An Introduction to Vectors

This article describes what vectors are and how to add, subtract and multiply them by scalars, and it gives some indications of why they are useful. The article provides a summary of the elementary ideas about vectors usually met in school mathematics. The follow-up article 'Multiplication of Vectors' discusses scalar products and vector products. Vectors are an absolutely essential 'tool' in physics and a very important part of mathematics.

There are two ways to define vectors. We can think of vectors as points in a coordinate system corresponding to points in space, or we can think of vectors as objects with magnitude and direction. In this article we attempt to clarify why there are two definitions of vectors and relate the two. The most perceptive and mathematically able school students often feel they don't understand the use of vectors and they are absolutely right to question this because school textbooks often switch between the different sorts of vectors without justifying what they are doing.

Vectors are usually first introduced as objects having magnitude and direction, for example translations, displacements, velocities, forces etc. Vectors defined this way are called free vectors . If we simply specify magnitude and direction then any two vectors of the same length and parallel to each other are considered to be identical. So by this definition a vector is an infinite set of parallel directed line segments.

For example consider the translation three units across and one unit up. If we apply this translation then the point $(0, 0)$ goes to $(3, 1)$, and $(5, 7)$ goes to $(8, 8)$, and every other point is translated similarly. You can draw your own diagrams to illustrate this. A translation of the plane moves all the points of the plane simultaneously by the same translation vector, so we can think of a free vector as the same thing as a translation.

People often choose one line segment from this infinite set to suit a particular application and it is sensible to ask why in practice we can take a single representative without reference to the whole set. For example, if we walk from $O$ to $A$ we denote the displacement by $\vec{OA}$. This is different from walking the same distance in a different direction, and different from walking in the same direction but going a different distance. Some people call this displacement the vector $\vec{OA}$ but we are thinking of $O$ as a particular point so this is one directed line segment chosen from the whole set which constitute the free vector. If we continue our walk from $A$ to $C$ the total displacement is the sum of these two displacements $\vec{OA}+\vec{AC}$ and this is equal to the directed line segment $\vec{OC}$. The triangle law is used to add free vectors.

Triangle OAC. OA+AC=OC

Vectors are important in navigation where the actual velocity of an aeroplane relative to the earth is given by the combined velocities of the wind (which carries the plane along as if it were a glider) together with the velocity which the plane would have in still air.

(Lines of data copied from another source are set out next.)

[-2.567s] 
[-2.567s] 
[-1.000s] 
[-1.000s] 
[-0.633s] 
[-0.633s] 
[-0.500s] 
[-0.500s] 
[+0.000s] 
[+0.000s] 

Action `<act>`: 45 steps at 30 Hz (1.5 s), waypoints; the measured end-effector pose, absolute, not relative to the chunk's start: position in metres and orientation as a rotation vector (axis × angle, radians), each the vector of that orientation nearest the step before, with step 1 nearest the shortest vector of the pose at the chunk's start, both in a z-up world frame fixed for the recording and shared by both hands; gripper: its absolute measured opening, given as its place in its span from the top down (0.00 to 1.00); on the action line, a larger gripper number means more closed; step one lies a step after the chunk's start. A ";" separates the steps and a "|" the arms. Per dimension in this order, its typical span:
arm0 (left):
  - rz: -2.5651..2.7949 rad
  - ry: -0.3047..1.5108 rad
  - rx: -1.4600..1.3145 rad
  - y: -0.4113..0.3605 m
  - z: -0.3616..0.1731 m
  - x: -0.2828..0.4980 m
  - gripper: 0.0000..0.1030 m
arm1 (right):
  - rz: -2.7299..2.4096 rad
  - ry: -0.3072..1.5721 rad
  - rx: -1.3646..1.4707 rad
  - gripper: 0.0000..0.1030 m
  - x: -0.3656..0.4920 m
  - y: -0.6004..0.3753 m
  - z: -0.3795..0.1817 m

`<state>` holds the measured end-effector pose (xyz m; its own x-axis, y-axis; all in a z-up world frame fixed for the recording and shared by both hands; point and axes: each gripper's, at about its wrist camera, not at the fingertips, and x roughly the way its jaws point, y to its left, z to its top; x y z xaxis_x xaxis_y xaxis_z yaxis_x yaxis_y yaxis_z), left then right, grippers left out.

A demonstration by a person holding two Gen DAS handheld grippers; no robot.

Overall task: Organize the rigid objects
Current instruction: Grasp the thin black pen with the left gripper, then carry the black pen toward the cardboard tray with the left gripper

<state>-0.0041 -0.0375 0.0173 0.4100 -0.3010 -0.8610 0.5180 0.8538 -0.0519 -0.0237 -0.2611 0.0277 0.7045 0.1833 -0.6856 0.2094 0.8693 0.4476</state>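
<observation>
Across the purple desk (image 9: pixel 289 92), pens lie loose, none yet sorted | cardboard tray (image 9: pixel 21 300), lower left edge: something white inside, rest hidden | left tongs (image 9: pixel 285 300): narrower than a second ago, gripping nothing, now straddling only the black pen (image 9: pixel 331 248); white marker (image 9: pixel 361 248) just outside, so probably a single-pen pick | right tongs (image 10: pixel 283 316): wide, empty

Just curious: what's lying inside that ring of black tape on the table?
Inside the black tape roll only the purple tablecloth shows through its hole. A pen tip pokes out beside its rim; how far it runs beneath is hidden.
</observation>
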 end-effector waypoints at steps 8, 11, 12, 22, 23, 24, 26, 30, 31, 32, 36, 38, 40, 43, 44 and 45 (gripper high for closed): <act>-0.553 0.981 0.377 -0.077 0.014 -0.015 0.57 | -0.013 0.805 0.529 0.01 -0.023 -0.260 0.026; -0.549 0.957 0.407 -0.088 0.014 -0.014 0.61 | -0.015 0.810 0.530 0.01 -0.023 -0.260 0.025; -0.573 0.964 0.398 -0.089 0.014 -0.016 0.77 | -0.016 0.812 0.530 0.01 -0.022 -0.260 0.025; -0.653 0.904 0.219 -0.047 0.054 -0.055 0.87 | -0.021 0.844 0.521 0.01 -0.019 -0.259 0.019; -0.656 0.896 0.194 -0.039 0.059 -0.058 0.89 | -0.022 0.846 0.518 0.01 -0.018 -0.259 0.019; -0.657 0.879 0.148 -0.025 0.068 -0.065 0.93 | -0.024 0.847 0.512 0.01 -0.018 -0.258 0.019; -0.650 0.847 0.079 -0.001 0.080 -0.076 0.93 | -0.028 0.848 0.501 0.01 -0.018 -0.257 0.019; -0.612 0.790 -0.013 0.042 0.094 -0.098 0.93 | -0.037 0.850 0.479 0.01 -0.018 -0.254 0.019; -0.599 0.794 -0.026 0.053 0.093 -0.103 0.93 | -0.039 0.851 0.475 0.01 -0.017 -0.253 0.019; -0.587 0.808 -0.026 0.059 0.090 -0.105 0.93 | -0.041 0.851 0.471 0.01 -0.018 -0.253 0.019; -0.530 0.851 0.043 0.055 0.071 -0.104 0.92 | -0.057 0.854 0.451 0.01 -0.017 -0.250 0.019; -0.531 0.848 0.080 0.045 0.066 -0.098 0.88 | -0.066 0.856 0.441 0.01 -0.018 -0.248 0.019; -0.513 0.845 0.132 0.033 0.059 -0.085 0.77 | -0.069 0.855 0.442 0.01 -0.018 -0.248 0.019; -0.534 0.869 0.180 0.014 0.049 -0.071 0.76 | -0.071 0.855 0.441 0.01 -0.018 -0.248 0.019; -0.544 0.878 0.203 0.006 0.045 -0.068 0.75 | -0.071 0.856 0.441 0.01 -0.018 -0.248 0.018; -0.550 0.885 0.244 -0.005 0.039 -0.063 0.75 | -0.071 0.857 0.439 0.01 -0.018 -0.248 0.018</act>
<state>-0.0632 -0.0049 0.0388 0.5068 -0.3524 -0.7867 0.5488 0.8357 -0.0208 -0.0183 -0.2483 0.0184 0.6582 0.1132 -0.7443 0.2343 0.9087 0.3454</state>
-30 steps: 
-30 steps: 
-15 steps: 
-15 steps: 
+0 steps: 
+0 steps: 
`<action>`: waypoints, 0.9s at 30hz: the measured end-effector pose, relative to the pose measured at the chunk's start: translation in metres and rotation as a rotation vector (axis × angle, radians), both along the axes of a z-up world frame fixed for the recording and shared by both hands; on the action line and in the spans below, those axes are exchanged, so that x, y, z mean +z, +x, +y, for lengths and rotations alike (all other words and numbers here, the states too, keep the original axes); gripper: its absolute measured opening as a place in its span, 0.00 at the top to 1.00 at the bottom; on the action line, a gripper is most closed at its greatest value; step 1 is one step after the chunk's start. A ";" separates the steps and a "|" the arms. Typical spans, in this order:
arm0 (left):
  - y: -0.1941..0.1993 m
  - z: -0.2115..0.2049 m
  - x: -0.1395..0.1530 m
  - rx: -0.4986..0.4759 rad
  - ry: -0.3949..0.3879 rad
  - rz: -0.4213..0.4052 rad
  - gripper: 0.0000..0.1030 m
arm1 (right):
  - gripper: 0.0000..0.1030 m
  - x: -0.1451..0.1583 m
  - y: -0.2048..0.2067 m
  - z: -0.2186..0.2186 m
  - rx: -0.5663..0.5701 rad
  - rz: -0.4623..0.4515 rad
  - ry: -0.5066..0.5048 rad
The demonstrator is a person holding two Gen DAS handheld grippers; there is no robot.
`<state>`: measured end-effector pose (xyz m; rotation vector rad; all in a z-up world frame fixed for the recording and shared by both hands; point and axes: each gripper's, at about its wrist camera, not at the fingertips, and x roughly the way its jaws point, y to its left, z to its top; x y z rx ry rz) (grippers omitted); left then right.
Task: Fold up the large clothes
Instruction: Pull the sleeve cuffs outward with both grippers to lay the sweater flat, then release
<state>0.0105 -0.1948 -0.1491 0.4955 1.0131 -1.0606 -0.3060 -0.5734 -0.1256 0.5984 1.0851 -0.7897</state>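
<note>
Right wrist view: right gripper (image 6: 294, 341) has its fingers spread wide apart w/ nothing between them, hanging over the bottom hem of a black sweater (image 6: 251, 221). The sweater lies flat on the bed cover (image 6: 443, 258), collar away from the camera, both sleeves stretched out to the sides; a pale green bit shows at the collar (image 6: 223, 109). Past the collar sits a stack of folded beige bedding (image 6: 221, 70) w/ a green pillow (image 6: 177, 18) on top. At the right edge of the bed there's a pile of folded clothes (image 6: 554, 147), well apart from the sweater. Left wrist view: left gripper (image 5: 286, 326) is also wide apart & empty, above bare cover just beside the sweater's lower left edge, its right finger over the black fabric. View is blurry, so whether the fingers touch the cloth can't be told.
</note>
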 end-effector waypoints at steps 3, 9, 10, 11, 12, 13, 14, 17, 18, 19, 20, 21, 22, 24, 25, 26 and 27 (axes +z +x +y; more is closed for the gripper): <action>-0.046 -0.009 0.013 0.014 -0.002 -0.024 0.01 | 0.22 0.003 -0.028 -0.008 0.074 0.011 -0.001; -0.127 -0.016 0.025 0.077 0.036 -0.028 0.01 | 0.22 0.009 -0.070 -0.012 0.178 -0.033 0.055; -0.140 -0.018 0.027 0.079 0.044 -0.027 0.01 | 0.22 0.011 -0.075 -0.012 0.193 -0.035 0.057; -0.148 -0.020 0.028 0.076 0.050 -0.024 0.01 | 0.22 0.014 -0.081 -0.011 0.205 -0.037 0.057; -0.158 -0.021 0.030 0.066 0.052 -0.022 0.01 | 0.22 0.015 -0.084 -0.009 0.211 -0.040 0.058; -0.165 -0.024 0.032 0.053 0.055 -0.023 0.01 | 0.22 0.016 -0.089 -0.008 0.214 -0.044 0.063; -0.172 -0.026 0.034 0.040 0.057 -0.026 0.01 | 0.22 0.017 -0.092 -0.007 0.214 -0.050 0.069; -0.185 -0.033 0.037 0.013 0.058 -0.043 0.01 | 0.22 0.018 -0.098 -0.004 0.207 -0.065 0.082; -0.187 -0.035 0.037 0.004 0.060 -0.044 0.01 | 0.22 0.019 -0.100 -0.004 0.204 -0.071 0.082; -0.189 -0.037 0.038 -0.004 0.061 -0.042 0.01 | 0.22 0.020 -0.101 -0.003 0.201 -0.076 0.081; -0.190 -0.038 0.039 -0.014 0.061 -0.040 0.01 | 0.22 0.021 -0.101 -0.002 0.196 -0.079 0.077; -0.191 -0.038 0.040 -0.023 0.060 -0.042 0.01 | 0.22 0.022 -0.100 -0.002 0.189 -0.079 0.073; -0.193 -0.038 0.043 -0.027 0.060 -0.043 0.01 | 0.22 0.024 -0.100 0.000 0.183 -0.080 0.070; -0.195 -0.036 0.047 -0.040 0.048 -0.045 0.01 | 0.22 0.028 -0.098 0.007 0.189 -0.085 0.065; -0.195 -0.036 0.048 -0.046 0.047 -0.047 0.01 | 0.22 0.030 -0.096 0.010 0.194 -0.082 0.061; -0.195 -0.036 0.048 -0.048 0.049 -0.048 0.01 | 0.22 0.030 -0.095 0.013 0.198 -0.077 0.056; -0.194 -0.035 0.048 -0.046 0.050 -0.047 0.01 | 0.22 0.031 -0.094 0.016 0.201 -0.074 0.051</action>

In the triangle above, if $\vec{OC}$ is along the direction required to reach the destination, and $\vec{AC}$ represents the velocity of the wind, then the pilot has to set a course in the direction $\vec{OA}$ with a speed calculated so that the sides of the triangle represent the velocities.

In mathematics we think of points and space as fundamental abstract concepts and we build a model of space by using a coordinate system. A three dimensional coordinate system is simply an infinite set of ordered triples of real numbers $(x, y, z)$ and each point is given by one of these ordered triples, called the coordinates of the point. To each free vector (or translation) there corresponds a position vector which is the image of the origin under that translation. So we define position vectors as points in space and to each position vector $P$ there corresponds a directed line segment $\vec {OP}$ which determines an infinite set of parallel directed line segments giving a unique free vector.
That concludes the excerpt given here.